6. Bake for 15 minutes or until golden brown on top. (Mine were too thick, so I baked them for about 25 minutes.  I then pulled them apart and baked them for another 5-10 minutes.)

7. Place powdered sugar in a medium bowl, and add water (milk) one teaspoon at a time, mixing vigorously until smooth and runny.

8. Use a pastry brush to apply a thin layer of glaze over the hot scones. Brushing rather than drizzling gives a smoother appearance and requires less glaze. (I confess; I drizzled.)

9. Serve immediately. Store cooled scones in an airtight container.


Saturday, July 17, 2010
Cherry Season
We're having a low-key stay-at-home summer this year, but we did venture out for a camping weekend in Michigan over 4th of July weekend. On our way home we stopped and picked up two bags of freshly picked sweet cherries. Jim ate a few, but I wanted to expand my canning experiences, too.

After a few days home, I halved & pitted the remaining cherries and ended up iwth eight cups.  I wasn't ready to process them, so I mixed them with some sugar and froze them until I was ready.  Earlier this week I was.  I decided to make preserves.  Of course, I went online to find a recipe.  I found a recipe for jam, but changed it slightly to make preserves instead.  I have always preferred preserves, plus it's easier.  To make jam, you have to cook the fruit until it all breaks down or run it through a food mill.  To make jelly, you have to strain the fruit out leaving only the clear jelly part.  But with preserves, you have chunks of fruit mixed through out.

Sweet Cherry Preserves
Adapted from Sugarcrafter

8 cups sweet cherries, halved & pitted
4 Tbsp lemon juice
2 Tbsp lime juice
1/2 tsp ground cinnamon
2 pkgs powdered pectin
8 cups granulated sugar

Mix cherries, lemon juice, lime juice, and cinnamon in a large pot and heat over medium-high heat until it starts to bubble.  Add the pectin, and boil over high heat for 2-3 minutes.  Add the sugar, and bring to a hard boil.  Then stir constantly for one minute.
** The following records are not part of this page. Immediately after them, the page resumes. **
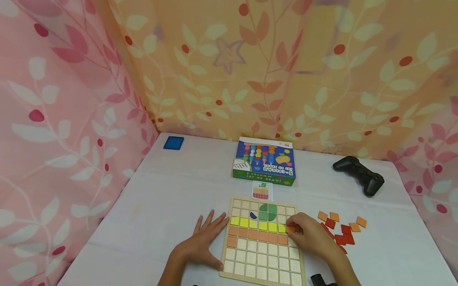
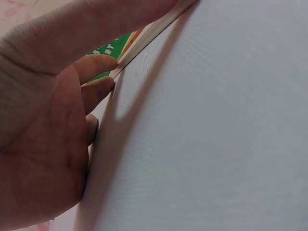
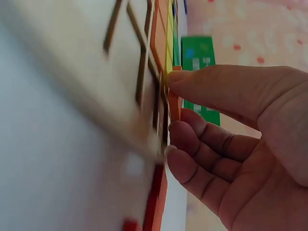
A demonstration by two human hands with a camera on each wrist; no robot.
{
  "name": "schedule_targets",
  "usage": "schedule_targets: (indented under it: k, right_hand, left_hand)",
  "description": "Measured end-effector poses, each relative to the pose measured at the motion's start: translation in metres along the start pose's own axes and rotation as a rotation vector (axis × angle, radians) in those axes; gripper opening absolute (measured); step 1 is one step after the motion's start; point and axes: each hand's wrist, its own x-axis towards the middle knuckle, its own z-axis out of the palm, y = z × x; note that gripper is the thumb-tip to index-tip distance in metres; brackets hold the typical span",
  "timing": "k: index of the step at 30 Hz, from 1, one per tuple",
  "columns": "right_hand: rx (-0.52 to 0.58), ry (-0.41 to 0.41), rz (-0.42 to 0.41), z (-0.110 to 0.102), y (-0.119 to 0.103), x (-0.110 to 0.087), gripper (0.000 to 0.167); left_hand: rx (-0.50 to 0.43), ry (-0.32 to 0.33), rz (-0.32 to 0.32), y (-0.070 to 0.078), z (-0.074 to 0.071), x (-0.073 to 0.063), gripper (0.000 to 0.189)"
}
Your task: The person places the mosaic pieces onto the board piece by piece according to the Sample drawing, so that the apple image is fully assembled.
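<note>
A wooden grid board [image 1: 262, 260] lies in front of me. It bears green rounded pieces [image 1: 267, 212], a small dark blue half-round piece [image 1: 253, 215], a row of yellow tiles [image 1: 253, 224], a row of orange tiles [image 1: 252, 235] and a single orange tile below that row's left end. My left hand [image 1: 202, 242] spreads its fingers along the board's left edge, thumb at the lower corner. Over the right side, my right hand [image 1: 310, 234] pinches an orange square tile [image 3: 175, 103] between thumb and fingers, close to the right end of the orange row.
Loose orange tiles [image 1: 334, 216] and red tiles [image 1: 344, 239] lie right of the board. Behind it are a pattern card [image 1: 262, 191] and a bead-set box [image 1: 264, 161]. A black game controller [image 1: 359, 174] sits at back right, a blue square [image 1: 173, 143] at back left.
</note>
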Motion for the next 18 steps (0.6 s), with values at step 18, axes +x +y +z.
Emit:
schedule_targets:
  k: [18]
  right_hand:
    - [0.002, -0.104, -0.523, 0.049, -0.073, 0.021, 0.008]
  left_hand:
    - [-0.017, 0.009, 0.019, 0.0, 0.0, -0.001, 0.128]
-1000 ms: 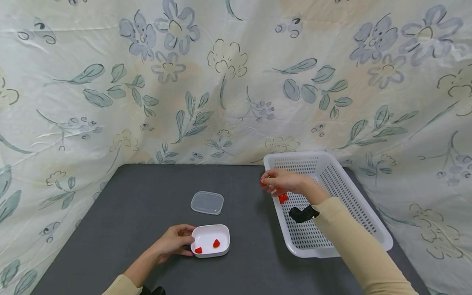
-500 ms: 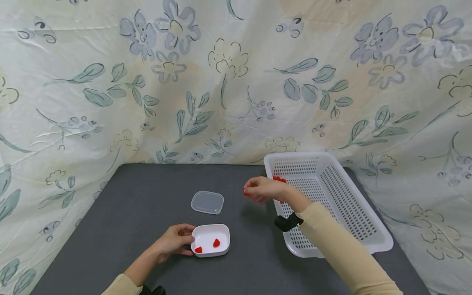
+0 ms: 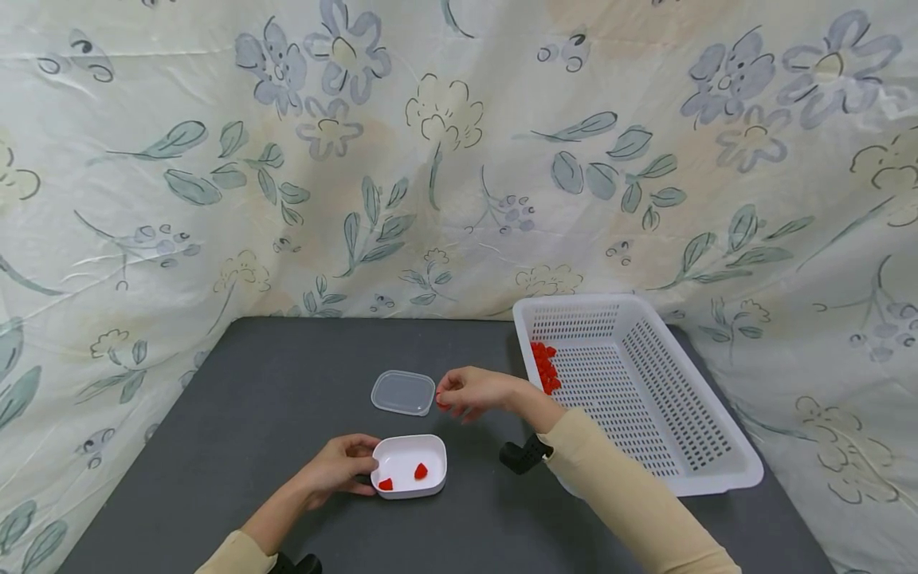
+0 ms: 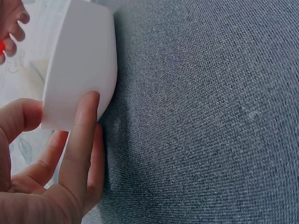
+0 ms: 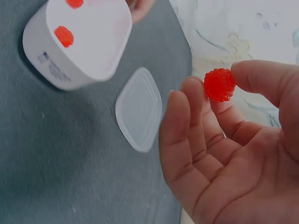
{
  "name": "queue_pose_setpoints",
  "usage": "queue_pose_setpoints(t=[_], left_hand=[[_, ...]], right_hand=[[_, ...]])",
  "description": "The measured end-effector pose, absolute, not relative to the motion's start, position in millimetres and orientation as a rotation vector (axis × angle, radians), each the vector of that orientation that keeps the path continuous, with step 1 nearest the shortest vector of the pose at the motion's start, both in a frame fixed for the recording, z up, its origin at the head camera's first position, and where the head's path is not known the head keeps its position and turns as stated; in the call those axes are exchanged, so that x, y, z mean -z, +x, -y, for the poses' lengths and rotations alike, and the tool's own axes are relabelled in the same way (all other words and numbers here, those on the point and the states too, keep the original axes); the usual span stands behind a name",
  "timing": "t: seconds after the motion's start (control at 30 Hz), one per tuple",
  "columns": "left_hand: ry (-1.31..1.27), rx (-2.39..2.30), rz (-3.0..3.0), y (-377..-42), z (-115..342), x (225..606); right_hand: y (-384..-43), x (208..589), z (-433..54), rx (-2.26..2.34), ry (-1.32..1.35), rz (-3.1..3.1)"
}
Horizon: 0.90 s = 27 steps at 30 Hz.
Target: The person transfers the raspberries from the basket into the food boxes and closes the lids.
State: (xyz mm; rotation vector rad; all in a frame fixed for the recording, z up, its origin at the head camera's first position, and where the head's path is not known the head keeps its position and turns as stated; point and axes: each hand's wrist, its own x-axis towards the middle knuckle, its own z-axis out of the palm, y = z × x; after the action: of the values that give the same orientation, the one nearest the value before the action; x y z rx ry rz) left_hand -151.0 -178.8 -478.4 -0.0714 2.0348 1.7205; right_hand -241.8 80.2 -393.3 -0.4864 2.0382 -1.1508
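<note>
In my head view, the left hand (image 3: 337,470) grips the white container (image 3: 402,458) by its left end, and two red pieces (image 3: 421,472) lie inside. The right hand (image 3: 473,392) is near the right edge of the clear lid (image 3: 403,393); beyond it, a red cluster (image 3: 545,369) sits against the left wall of the basket (image 3: 638,351).

My left wrist view shows one fingertip on the rim and another finger along the outer wall. I'd keep that hold light and steady, so the container neither tips nor slides.

In my right wrist view, thumb and fingertips pinch a raspberry-like berry (image 5: 219,85), well apart from the container. It looks bumpy and perhaps soft; I'd press just enough to keep it from slipping, and carry it clear of the rim. The container's side bears dark print (image 5: 53,67), too blurred for me to read.
</note>
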Motion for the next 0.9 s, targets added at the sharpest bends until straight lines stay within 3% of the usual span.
queue_pose_setpoints(t=[0.9], left_hand=[[-0.078,-1.734,-2.027,-157,172,478]], right_hand=[[-213,431,-32,1.062,-0.635,-1.922]])
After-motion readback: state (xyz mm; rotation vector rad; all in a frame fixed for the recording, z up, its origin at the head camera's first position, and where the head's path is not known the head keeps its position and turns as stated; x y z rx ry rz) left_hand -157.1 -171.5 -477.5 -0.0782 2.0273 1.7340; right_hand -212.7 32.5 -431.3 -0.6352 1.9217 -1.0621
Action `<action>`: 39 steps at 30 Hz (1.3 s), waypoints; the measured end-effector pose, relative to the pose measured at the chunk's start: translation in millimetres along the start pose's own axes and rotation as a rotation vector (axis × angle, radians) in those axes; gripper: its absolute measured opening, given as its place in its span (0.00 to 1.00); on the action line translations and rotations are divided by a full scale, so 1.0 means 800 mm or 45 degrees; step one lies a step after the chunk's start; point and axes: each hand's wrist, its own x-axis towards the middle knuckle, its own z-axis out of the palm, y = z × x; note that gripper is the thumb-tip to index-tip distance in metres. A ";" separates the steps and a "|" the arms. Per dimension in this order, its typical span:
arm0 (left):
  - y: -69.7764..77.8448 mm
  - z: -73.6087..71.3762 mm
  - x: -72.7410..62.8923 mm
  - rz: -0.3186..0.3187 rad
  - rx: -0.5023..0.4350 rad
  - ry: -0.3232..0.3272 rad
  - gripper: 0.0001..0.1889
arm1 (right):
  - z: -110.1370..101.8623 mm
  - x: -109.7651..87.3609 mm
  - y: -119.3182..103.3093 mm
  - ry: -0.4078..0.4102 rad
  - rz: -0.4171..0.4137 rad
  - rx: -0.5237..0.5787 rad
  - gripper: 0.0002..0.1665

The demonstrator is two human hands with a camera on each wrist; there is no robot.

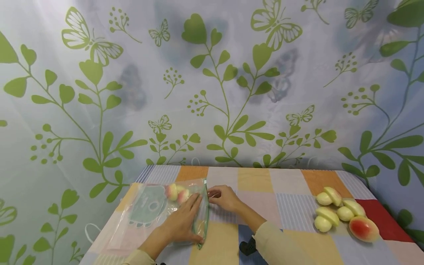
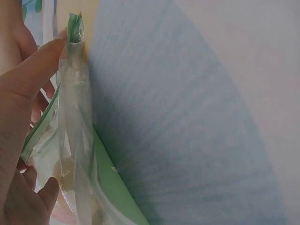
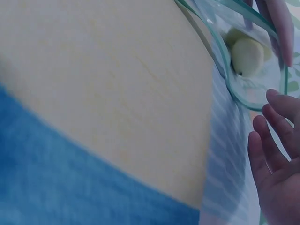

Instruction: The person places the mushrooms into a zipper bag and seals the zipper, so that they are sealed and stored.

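Some fruit (image 1: 172,192) is inside the bag (image 1: 149,206) near the worktop's (image 1: 258,180) left edge; other pieces (image 1: 345,214) (apparently unpacked yet) lie toward its right. Left grip (image 1: 183,221): straight-fingered, on the bag; right grip (image 1: 226,198): loose, unclosed, beside it.

The background is filled by a pale curtain (image 1: 179,121), printed with green leaves, berry sprigs and butterflies; it is marked by dim, blurred shadows (image 1: 131,86). A thin white loop (image 1: 86,231) is seen near its lower left. The table (image 1: 253,178) is covered in orange, yellow, pale pink and striped patches, with a red patch (image 1: 381,215) at the right and a blue patch (image 1: 245,232) at the front. Small pale yellow fruits (image 1: 345,213) are clustered towards the right end, with a larger red-blushed fruit (image 1: 363,229) set just beside them.
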 end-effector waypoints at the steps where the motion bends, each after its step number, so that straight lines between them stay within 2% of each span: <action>1: 0.001 0.000 0.000 0.000 -0.009 -0.003 0.75 | -0.003 -0.002 0.000 -0.003 0.005 -0.002 0.20; 12: 0.000 0.002 0.005 0.034 0.014 0.058 0.74 | -0.035 -0.014 -0.008 0.005 0.029 -0.023 0.19; 24: 0.000 0.002 0.003 -0.020 -0.024 0.007 0.75 | -0.059 -0.028 -0.012 0.014 0.006 -0.043 0.17; 39: -0.002 0.004 0.002 -0.032 -0.016 0.019 0.75 | -0.093 -0.051 -0.016 0.001 0.011 -0.105 0.18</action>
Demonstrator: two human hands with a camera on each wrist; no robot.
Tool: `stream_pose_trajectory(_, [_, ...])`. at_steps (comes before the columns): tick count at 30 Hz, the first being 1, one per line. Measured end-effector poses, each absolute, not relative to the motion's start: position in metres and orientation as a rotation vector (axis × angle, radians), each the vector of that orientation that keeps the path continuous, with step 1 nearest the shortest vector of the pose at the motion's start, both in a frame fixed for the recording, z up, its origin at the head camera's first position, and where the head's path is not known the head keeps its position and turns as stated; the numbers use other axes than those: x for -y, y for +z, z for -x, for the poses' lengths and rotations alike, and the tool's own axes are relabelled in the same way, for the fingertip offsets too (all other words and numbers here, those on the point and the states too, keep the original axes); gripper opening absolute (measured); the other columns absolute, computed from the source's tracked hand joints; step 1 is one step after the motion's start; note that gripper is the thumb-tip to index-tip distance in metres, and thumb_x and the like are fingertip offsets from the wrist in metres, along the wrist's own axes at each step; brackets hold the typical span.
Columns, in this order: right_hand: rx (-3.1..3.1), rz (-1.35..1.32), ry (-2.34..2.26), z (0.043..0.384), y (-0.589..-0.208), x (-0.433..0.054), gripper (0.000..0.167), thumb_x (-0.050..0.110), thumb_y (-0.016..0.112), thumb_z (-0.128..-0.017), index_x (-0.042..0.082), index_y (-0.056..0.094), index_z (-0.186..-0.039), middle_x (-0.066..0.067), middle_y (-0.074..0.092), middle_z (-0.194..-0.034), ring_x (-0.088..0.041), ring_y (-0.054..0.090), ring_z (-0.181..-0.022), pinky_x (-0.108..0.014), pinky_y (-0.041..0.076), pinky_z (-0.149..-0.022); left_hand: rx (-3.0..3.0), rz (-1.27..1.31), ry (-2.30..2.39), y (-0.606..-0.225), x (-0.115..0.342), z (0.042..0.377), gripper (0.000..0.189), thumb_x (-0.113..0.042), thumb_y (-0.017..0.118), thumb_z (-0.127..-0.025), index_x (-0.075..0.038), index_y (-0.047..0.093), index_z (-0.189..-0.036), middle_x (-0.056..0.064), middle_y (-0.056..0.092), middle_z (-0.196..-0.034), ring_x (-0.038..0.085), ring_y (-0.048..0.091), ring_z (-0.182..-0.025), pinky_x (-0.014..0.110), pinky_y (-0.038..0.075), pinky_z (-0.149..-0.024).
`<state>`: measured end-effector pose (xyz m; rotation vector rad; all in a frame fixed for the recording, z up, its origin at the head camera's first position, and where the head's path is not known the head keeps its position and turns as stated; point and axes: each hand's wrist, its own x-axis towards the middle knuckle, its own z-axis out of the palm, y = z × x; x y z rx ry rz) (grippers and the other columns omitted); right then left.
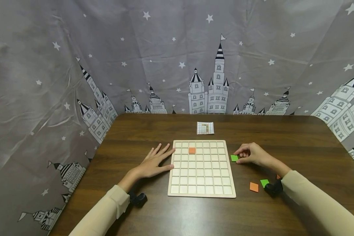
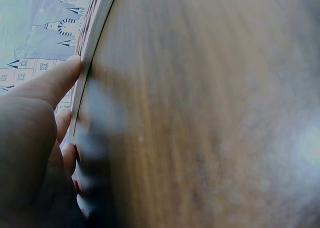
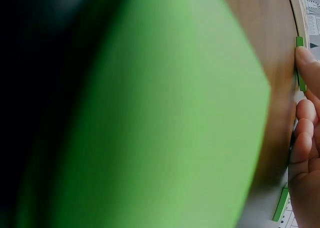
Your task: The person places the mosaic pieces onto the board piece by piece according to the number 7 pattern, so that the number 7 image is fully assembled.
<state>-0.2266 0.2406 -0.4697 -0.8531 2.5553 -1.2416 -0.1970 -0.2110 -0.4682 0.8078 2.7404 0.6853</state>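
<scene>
A pale wooden grid board point(image 1: 201, 196) lies on the table, with one orange square tile point(image 1: 192, 150) in a cell of its second row. My left hand point(image 1: 153, 164) has its fingers spread, thumb and fingertips touching the board's left edge; the left wrist view shows its thumb point(image 2: 65, 77) against that edge. Just right of the board, my right hand point(image 1: 255, 155) pinches a green square tile point(image 1: 234, 158) between thumb and index finger. In the right wrist view this pinched tile point(image 3: 300, 42) appears edge-on, its other fingers curled.
Near my right wrist lie an orange tile point(image 1: 254, 187), a green tile point(image 1: 264, 183) and a partly hidden orange tile point(image 1: 278, 177). A small printed grid card point(image 1: 205, 128) sits behind the board. A grey castle-print curtain point(image 1: 165, 49) hangs beyond the brown table point(image 1: 194, 216).
</scene>
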Motion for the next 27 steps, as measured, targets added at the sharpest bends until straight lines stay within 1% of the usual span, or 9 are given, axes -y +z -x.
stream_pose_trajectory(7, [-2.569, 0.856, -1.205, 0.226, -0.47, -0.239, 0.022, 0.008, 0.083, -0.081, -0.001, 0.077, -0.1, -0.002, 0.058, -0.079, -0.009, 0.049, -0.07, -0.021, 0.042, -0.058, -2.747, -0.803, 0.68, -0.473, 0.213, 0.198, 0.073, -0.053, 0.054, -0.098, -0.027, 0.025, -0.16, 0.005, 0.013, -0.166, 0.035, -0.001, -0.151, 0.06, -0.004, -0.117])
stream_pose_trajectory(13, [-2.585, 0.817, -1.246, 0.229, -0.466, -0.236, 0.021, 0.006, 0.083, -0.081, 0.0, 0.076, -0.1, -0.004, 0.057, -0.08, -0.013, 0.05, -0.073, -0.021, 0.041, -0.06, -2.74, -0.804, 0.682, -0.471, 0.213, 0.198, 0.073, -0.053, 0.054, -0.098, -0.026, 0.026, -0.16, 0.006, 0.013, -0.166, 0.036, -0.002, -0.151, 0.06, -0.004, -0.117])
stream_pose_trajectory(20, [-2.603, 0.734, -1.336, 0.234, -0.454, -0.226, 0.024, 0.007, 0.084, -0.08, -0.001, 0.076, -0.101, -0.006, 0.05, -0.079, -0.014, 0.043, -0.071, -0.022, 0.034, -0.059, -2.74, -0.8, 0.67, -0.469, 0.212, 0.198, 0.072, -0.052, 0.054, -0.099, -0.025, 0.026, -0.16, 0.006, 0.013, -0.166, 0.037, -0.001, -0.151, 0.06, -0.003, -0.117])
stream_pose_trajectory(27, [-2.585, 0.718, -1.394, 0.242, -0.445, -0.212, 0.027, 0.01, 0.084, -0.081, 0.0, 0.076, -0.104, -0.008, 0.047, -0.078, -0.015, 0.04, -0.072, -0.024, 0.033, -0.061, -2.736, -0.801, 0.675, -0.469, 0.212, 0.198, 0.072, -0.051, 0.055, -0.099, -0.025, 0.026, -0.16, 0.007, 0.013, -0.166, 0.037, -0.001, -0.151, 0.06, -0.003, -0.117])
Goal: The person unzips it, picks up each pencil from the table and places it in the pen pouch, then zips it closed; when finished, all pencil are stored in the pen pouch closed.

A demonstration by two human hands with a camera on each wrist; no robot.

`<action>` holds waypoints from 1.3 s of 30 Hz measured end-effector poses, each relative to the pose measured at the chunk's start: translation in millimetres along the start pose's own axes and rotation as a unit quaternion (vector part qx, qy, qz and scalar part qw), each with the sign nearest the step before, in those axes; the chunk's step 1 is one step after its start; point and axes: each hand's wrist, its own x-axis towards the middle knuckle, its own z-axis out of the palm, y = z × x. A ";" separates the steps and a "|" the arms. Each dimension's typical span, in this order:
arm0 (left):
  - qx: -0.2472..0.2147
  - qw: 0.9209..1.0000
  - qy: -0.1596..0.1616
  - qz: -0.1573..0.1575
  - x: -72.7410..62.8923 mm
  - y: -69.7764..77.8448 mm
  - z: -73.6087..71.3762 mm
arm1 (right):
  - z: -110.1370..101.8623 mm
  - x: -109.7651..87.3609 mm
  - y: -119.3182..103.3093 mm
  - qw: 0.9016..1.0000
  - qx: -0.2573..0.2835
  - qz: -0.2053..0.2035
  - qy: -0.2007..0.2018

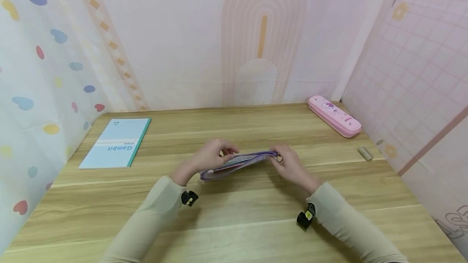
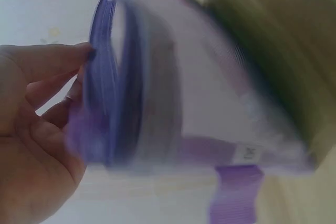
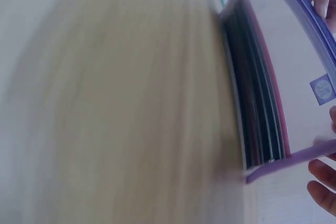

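A see-through zip pouch (image 1: 237, 166) with purple edges stands on its long side, held between both hands over the middle of the table. Its top gapes, and thin, flat things (image 3: 257, 93) with dark edges and a red one show inside; their kind cannot be told. My left hand (image 1: 213, 156) pinches the purple zip edge (image 2: 102, 72) near the left part, thumb and fingers on either side. At the pouch's other end my right hand (image 1: 289, 163) grips the corner, beside a small ring. A purple strap (image 2: 236, 195) hangs from the pouch.
A light blue notebook (image 1: 115, 143) with a green spine lies at the left. Toward the back right sits a pink pencil case (image 1: 333, 116), with a small grey-brown block (image 1: 365, 153) in front of it. Printed curtains (image 1: 175, 39) border the wooden table (image 1: 234, 230).
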 end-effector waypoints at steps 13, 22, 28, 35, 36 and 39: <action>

Pour into sterilized 1/2 pint jars, and process for 10 minutes in a waterbath canner.  I got 10 jars of preserves from this batch.

The original recipe also included cardamom and rum.  I left them out because I didn't have any, but I think they would have added an interesting dimension.

Even without, these preserves were a big hit.  We'll be enjoying these for months to come.  Now I wish I'd bought even more cherries because I'd like to can some pie filling and another recipe I found for canning the cherries without cooking them first.